QuoteApparently a very popular act, hence the naming of the Korg pedal after "her".
I found the same stuff about 2 mins after I posted. Initially the pedal was only released in Japan partly due to the enormous popularity of Miku there but was then released elsewhere.
This video is pretty good. Gives a good overall perspective of history, motives and sounds,
https://www.youtube.com/watch?v=aveUEZkcQno
Pretty sure it's totally DSP and un-analogable.
> mid 1800's but it's not clear at what point it could be considered speech.
Nice grip on that tube.
(https://i.postimg.cc/gwm0pG5Z/Speaking-Machine-mid-1800s.gif) (https://postimg.cc/gwm0pG5Z)
Quote from: Rob Strand on October 26, 2019, 09:09:50 PM
Pretty sure it's totally DSP and un-analogable.
I suspect that what requires it to be totally DSP is the manner in which it progresses through a variety of vowel-like sounds that have the
superficial characteristics of speech. In other words, it doesn't just go wah-wah-wah (or even yoy-yoy-yoy - see what I did there, Jimi? ) So, insomuch as there needs to be a sort of decision about what formants to produce next, it MUST be digital. But, as various speech-faking circuits have demonstrated over the years, if the electronic production of formants is deliberately limited in its range, it very much CAN be analogable. I guess the associated question that is compelled is "Can a little more variety in formant production than mere wah-wah be produced
without having to resort to DSP?".
For a number of years, I've been blathering on about the idea of a "talked-to" pedal. Not a vocoder, as such, but something that responded to the amplitude of different vocal frequency bands, and used them to control various parameters. Naturally, it would be difficult to provide much fine control over parameters using
only voice (I find it hard to imagine intentional control over more than 3 parameters), but if paired up with a wah-like foot-pedal, I would imagine a great deal of articulation could be achieved; especially if, say, any detection of gutteral sounds increased distortion to be mixed in.

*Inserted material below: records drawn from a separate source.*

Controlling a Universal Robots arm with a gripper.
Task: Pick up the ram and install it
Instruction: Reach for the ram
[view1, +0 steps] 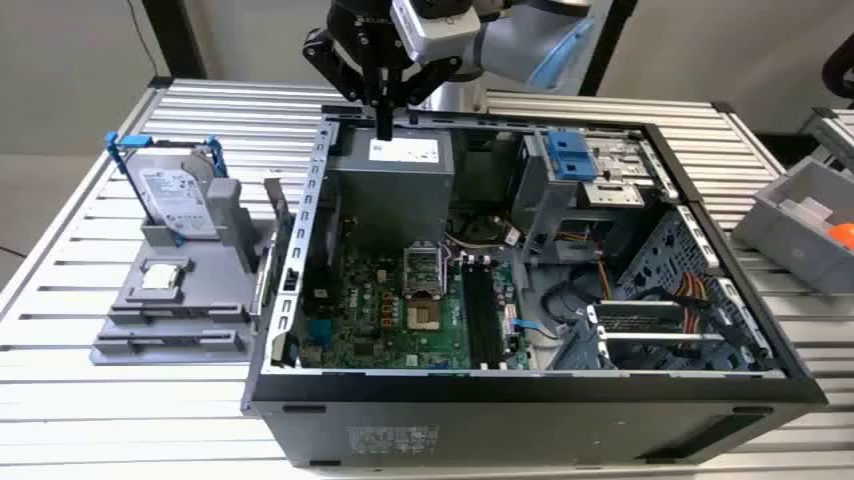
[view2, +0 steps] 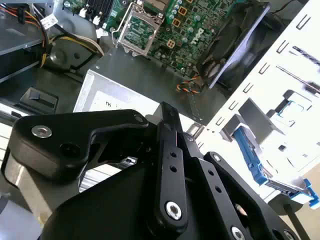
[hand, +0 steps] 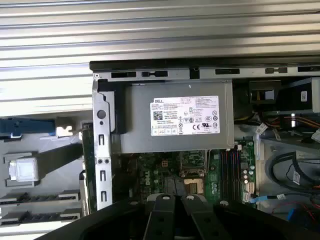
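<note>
Gripper (view1: 384, 125) closed over power supply (view1: 400, 180); motherboard (view1: 380, 325) partly hidden.

A white label (view1: 403, 151) lies on top of the grey power supply (view1: 394, 190) at the far side of the open computer case (view1: 534, 395). In the first wrist view it carries a logo, rows of fine print, a table and a line of certification marks, all too small to read word for word. On the exterior view's left, the hard drive (view1: 176, 190) bears a white printed label, not legible. A pale sticker (view1: 394, 440) with unreadable print sits on the case's near outer wall. A small white tag (view2: 48, 21) hangs on a cable.
</note>
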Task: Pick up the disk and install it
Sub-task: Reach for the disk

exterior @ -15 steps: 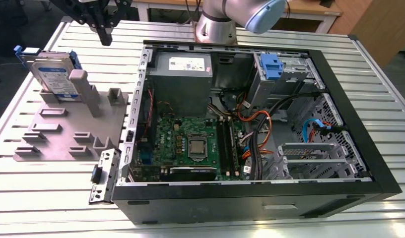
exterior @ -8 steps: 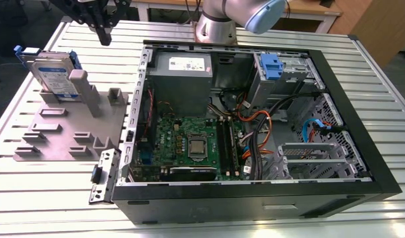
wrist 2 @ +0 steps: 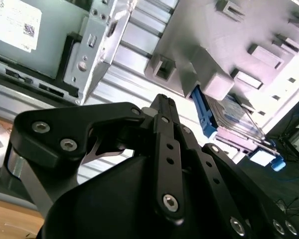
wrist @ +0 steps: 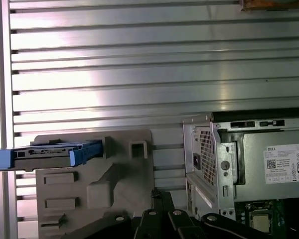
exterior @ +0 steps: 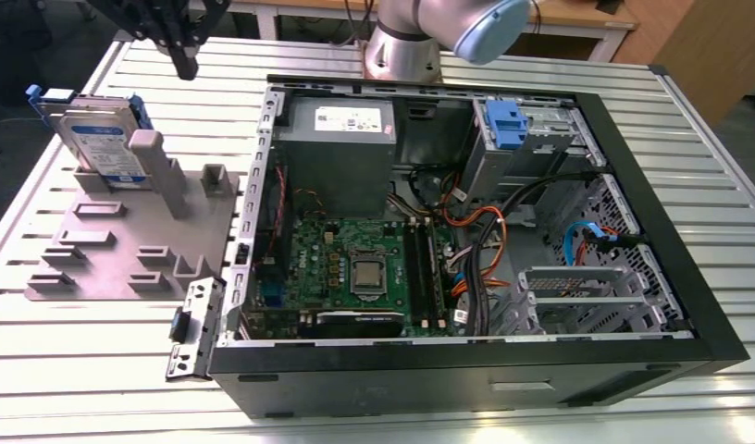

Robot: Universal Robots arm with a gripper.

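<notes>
- Black two-fingered pincer (exterior: 186, 69) hangs above the slatted aluminium desk (exterior: 106, 370), and its fingertips are pressed together to a point with nothing between them.
- In both wrist views the pincer (wrist 2: 162, 102) (wrist: 158, 195) shows the same: tips meeting, no load.
- Over to the disk (exterior: 100, 139), a flat silver-grey metal hard drive with a white label, a blue band and a blue plastic carrier frame. It stands upright on edge in a slot of the pale grey plastic fixture plate (exterior: 118, 240), at the exterior view's left.
- The pincer sits near the disk but apart from it, with no contact at all.
- The first wrist view catches the disk (wrist: 45, 155) edge-on, sticking out past the fixture plate (wrist: 89, 189), with the desk (wrist: 139, 59) running bare beyond it.
- The second wrist view has the disk (wrist 2: 239, 119) tucked against the fixture plate (wrist 2: 214, 40), blue frame showing.
- Beside the fixture, the open black computer case (exterior: 476, 365) lies on its side on the desk, green motherboard (exterior: 352, 259) exposed.
- Inside it, a larger grey metal box with a small white label (exterior: 338, 139) sits at the far end, and a bare blue plastic bracket (exterior: 506, 125) waits in the drive cage.
</notes>
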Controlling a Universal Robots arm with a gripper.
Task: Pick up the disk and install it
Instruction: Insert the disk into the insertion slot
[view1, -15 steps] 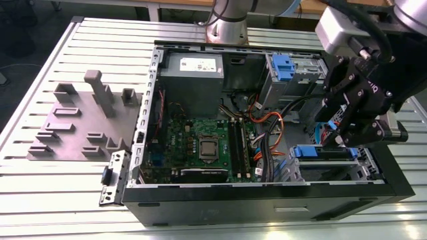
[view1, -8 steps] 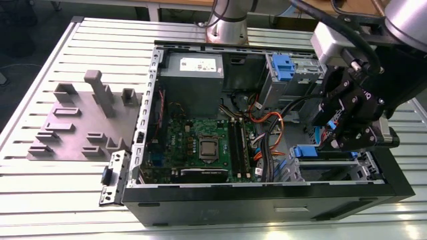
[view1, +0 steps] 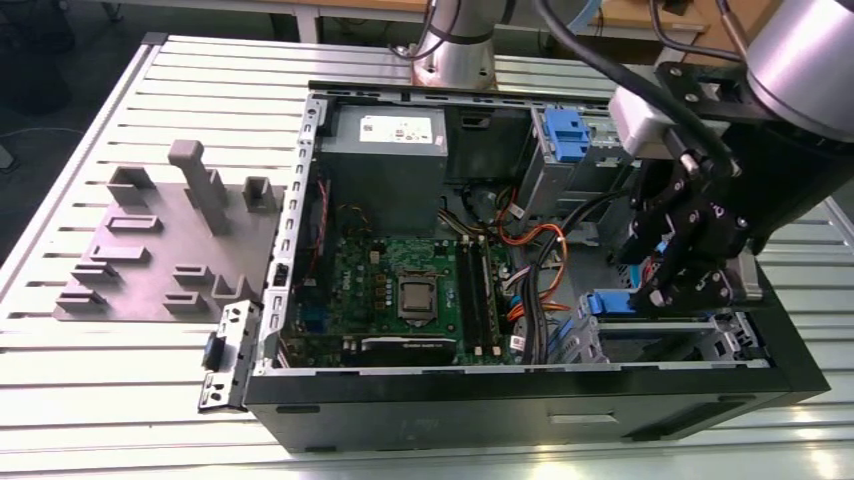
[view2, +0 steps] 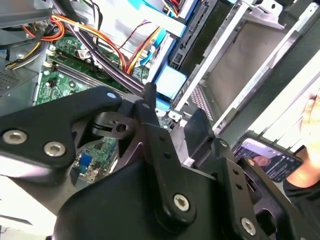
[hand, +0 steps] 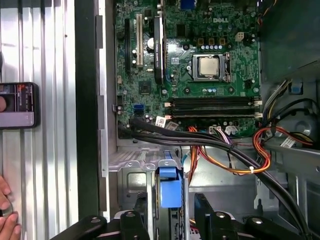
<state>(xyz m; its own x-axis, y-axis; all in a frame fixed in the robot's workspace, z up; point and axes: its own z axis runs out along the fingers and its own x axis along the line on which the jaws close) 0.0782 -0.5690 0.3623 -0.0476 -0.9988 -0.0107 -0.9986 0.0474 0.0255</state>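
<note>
Open computer case (view1: 441, 400) lies on its side on the slatted tabletop (view1: 107, 390); green motherboard (view1: 387, 270) faces up inside, CPU (hand: 208, 66) exposed in its socket; memory slots (hand: 210, 103) just beside the CPU; grey power supply (view1: 387, 150) with a white sticker (view1: 398, 128) sits at the case's far end; orange, red and yellow cables (hand: 225, 162) plus a black bundle cross between board and drive bays. Grey moulded fixture (view1: 160, 240) with slots and upright posts on the tabletop at the exterior view's left, apart from the case; small grey bracket (view1: 227, 355) by the case's near corner. Phone (hand: 17, 105) lies on the tabletop outside the case wall, screen lit.
</note>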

(That Hatsune Miku video is totally pop-gone-meta, blew my mind.)
Yes, it can be done in analog, even with multiple formants, but the amount of circuitry starts to get large. A vocoder is a decent demonstration of both the principle and the problem - can generate highly speech-like sound (intelligible, even), but will use a lot of circuitry to get there.

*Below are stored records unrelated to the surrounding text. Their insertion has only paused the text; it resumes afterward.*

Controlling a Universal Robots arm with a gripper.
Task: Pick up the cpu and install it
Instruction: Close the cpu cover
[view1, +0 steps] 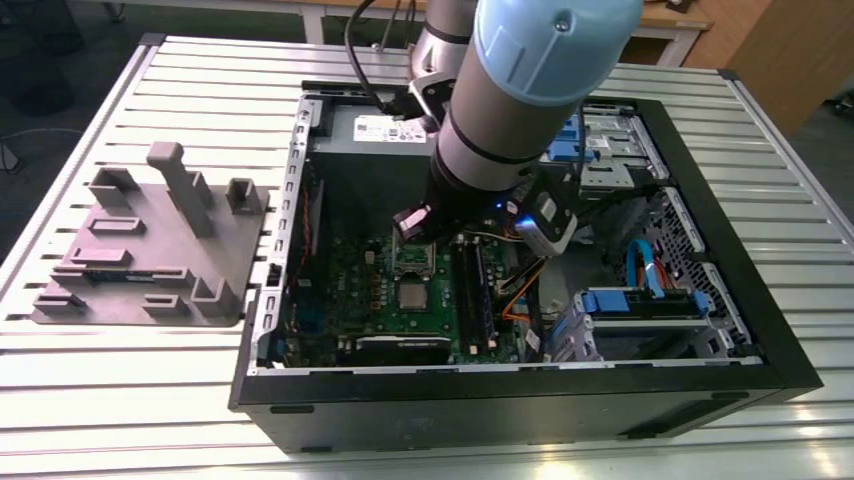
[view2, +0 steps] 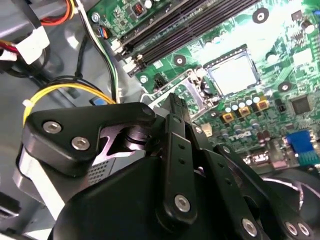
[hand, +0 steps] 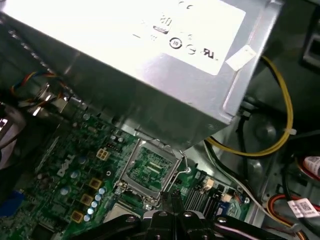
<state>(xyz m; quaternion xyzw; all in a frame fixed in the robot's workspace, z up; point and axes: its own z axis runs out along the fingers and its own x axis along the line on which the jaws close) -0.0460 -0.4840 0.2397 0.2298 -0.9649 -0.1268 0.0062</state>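
Note:
The cpu (view2: 234, 75) is a flat silver square lying in the socket on the green motherboard (view2: 280, 30); it is also in the exterior view (view1: 414, 296). Beside it the socket's metal frame (hand: 150, 170) stands hinged up and open, with its thin wire lever (view2: 165, 92) alongside. My gripper (hand: 172, 197) hangs inside the computer case just above this frame, a short way from the cpu. Its black fingers (view2: 175, 107) are shut together with nothing between them.
The arm (view1: 521, 110) reaches into the open black computer case (view1: 534, 385). A silver power supply box (hand: 150, 60) sits close behind the socket. Yellow cables (hand: 285, 115) and memory slots (view2: 170, 25) flank it. A grey tray with upright blocks (view1: 147, 250) lies at the exterior view's left.

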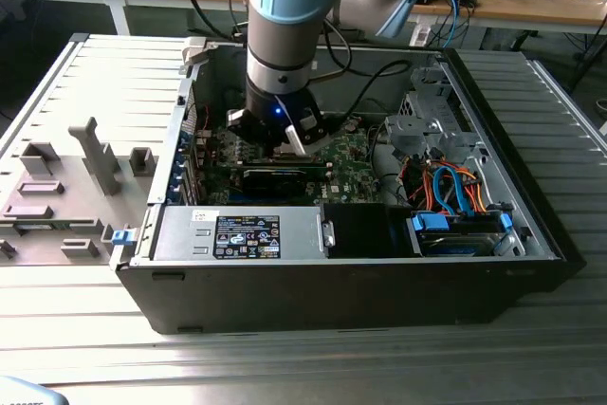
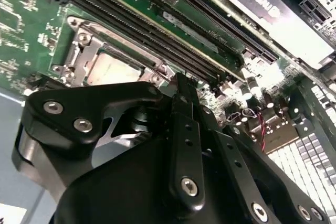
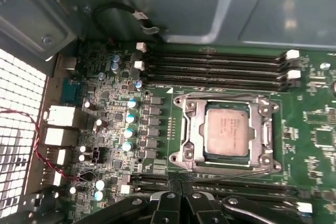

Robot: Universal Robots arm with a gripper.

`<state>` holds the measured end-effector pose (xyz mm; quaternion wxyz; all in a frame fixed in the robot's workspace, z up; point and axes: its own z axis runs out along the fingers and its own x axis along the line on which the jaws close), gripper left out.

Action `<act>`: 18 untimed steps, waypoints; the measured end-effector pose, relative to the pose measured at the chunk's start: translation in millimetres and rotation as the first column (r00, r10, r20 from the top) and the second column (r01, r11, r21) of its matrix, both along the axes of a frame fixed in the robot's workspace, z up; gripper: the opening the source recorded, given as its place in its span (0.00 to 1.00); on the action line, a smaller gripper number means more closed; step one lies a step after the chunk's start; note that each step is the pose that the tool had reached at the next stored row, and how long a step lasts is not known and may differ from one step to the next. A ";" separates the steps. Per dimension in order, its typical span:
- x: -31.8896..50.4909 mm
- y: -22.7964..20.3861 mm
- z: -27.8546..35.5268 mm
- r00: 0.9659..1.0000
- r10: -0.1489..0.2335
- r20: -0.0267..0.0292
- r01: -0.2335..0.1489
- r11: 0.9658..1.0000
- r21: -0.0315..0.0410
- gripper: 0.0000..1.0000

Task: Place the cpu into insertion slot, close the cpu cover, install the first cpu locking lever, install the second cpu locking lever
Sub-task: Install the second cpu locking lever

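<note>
the open computer case (image 1: 360,282) lies flat on its side, i think so that the green motherboard (image 3: 315,129) faces up and the arm can reach it from above. the arm comes down into the case, and the gripper (image 3: 181,190) hangs low over the board, just beside the insertion slot (image 3: 184,150), at the side of the long black memory slots (image 3: 220,187). its two black fingers (image 2: 186,124) are pressed together with nothing between them, and their tips point down near a thin locking lever (image 3: 226,176) that runs along the edge of the slot. the cpu cover (image 3: 193,129) lies down flat on the slot, a silver-grey metal frame with a square window. the cpu (image 3: 227,131) sits inside the slot and shows through this window: a small flat square, dull grey, with a slightly stained top.
</note>
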<state>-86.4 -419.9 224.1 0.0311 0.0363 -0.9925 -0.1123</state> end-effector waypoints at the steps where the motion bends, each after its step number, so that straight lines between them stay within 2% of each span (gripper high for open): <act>1: -0.3 0.1 -1.8 1.000 0.001 0.000 -0.001 1.000 0.000 0.11; 3: -0.4 0.9 -5.8 1.000 0.004 0.000 -0.004 1.000 0.000 0.11; 5: -1.3 5.0 -12.1 1.000 0.015 0.000 -0.015 1.000 0.000 0.11; 8: -4.9 7.8 -16.4 1.000 0.021 0.000 -0.021 1.000 0.000 0.11; 10: -6.6 7.9 -18.9 1.000 0.022 0.000 -0.022 1.000 0.001 0.11; 15: -7.2 8.1 -20.6 0.999 0.035 0.000 -0.035 0.999 0.002 0.11; 18: -7.2 10.6 -20.8 0.998 0.060 0.000 -0.060 0.998 0.003 0.11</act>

We could design a system with several sweepable bandpass filters with control over Frequency and Resonance (so perhaps a voltage-controlled state variable design - there are lots of those). Each filter would need to be in a specific position for each vowel. We could attach (say) an eight-step sequencer to each filter to control the cutoff, with each step adjusted to where we need it (say the first five were AEIOU, then add a few more). Bonus points if we add a second sequencer to each channel for resonance too, so we can alter the width of individual peaks. Moving instantly from one vowel to another isn't realistic or that interesting, so let's add a VC-glide circuit on our CV outputs for both Cut-off and Resonance too. That can probably take a global control, just to keep things reasonably under control, though it wouldn't have to.
How you want to trigger this beastie is up to you. You could step through each vowel in turn by incrementing the sequencers. You could jump to a specific vowel by sending them some three-bit binary input from somewhere. You could do something else entirely.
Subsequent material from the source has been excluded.